The dilemma of the treasury company and the market risks

However, this model of large-scale Bitcoin holdings also brings new risks.The latest data shows thatThere are currently about 25% of public Bitcoin treasury companies with market value below the value of their holdings.

This situation may lead to some companies being forced to sell Bitcoin to buy back their shares, triggering a reflexive cycle:Price drop → mNAV pressure → more companies are forced to sell → sell intensified → price drop further.

The supply of BTC on centralized exchanges is at its lowest level in seven years.

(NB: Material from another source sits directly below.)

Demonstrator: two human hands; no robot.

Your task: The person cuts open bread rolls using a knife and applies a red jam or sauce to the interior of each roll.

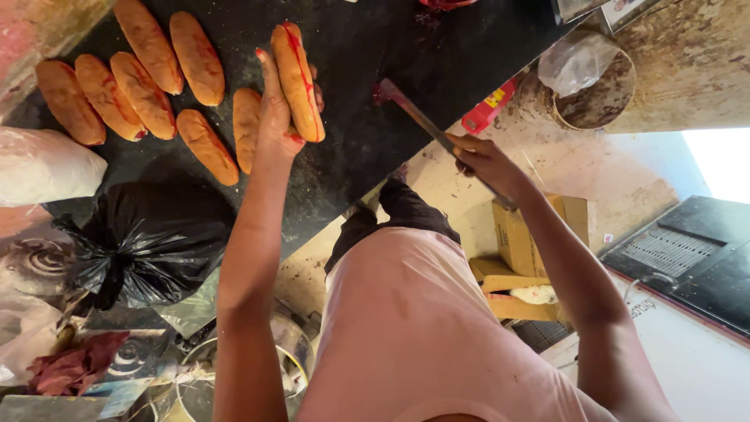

In this cycle, the scale of funds invested by institutions to purchase Bitcoin is incredible.

The investment landscape has changed drastically, and institutions have become the dominant force

BlackRock’s Bitcoin holdings now exceed many centralized exchanges, and even larger corporate holders like Strategy.As far as the original Bitcoin holdings are concerned, onlySatoshi estimated that his 1.1 million Bitcoins exceeded IBIT, and this lead is shrinking.

If inflows continue at the current rate, IBIT may eventually become the largest single holder of Bitcoin, which will cause a significant change in Bitcoin’s supply distribution and ownership concentration.

Bernstein analysts estimate that Bitcoin will beIt reaches about US$200,000 by the end of 2025The cyclical peak will reach US$500,000 by the end of 2029 and US$1 million by the end of 2033, during which there will be an intermittent year-on-year bear market.

Where can retail investors go?

How should ordinary investors deal with the crazy snatch of funds from institutions?

Recognize that Bitcoin’s role has changed.It is transforming from speculative assets toStore of Value Tools.With the addition of large institutions and enterprises, the Bitcoin market is expected to gain greater recognition and support and continue to play an important role in the global financial system.

Consider long-term holding strategies.Institutional accumulation of Bitcoin reflects rational strategies in the face of macroeconomic uncertainty.As fiat currencies face inflationary pressures and geopolitical instability continues, Bitcoin is increasingly seen asAlternatives to digital gold.

Don’t over-chase short-term fluctuations.Bitcoin is still highly volatile and the market will fluctuate.The long-term perspective is the key.

Bitcoin supply on exchanges fell to 7-year lows, revealing an important trend to us: Bitcoin is moving from retail-driven toMechanical drivemarket structure.

This transformation brings both legitimacy and new risks.On the one hand, institutional participation provides more stability and recognition for the market; on the other hand, the centralization of holdings may weaken the decentralized characteristics of Bitcoin.

anyway,Bitcoin’s financialization process is irreversible.We are witnessing the maturity of a new asset class that may redefine the way wealth is stored and transferred in the 21st century.